Heliopsis. The herbal member of the sunflower and daisy family and also a plant native to American soil. They bring luck to those who grow them and will in theory guard a garden against pests. I haven't noticed this last attribute working, but they are beautiful and I adore them.

Coneflower. This is actually echinacea, which if taken regularly stimulates the immune system and can help to reduce cold symptoms. I love them for their glorious colors from purple to an almost neon pink and orange and couldn't imagine having a field garden without them.

Valerian. This is a purifying and protective plant. It can be worn in a sachet to protect one's person or in the house to guard against that which can threaten the home (even lightning!). It can be used in love charms, drawing men to a woman in droves as well as for what it's best known for today: used as a sleep aid and a muscle relaxant. And the best part of it is that witches from centuries past would refer to dried and ground, powdered valerian as "graveyard dust", which is really very cool.

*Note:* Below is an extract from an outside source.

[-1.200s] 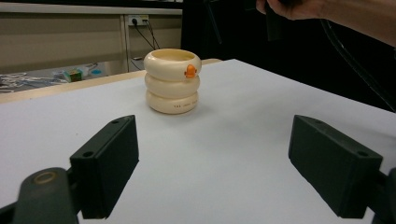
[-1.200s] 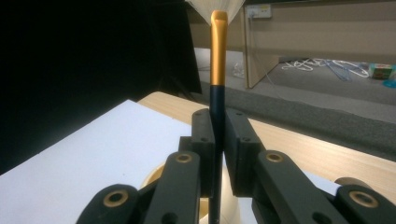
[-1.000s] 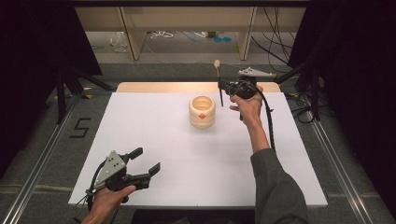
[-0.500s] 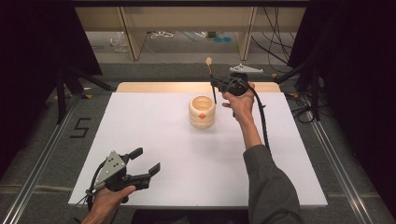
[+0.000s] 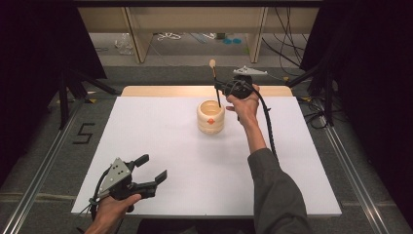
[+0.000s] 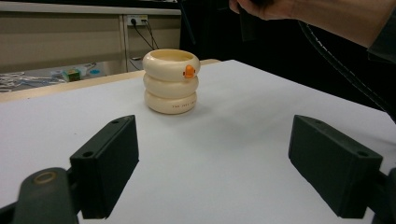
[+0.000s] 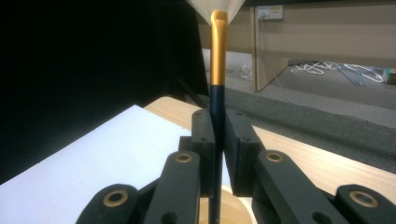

Catmint. Aside from making your cat go berserk and get really wasted, catmint promotes beauty, happiness and love. Use it in love sachets with rose petals, and hang it in your home to attract good spirits and positive energy. It's said that if you give the catmint to your cat personally, you will forge a psychic bond between the two of you. This is also another plant that smells simply amazing in the garden and can be enjoyed while you work.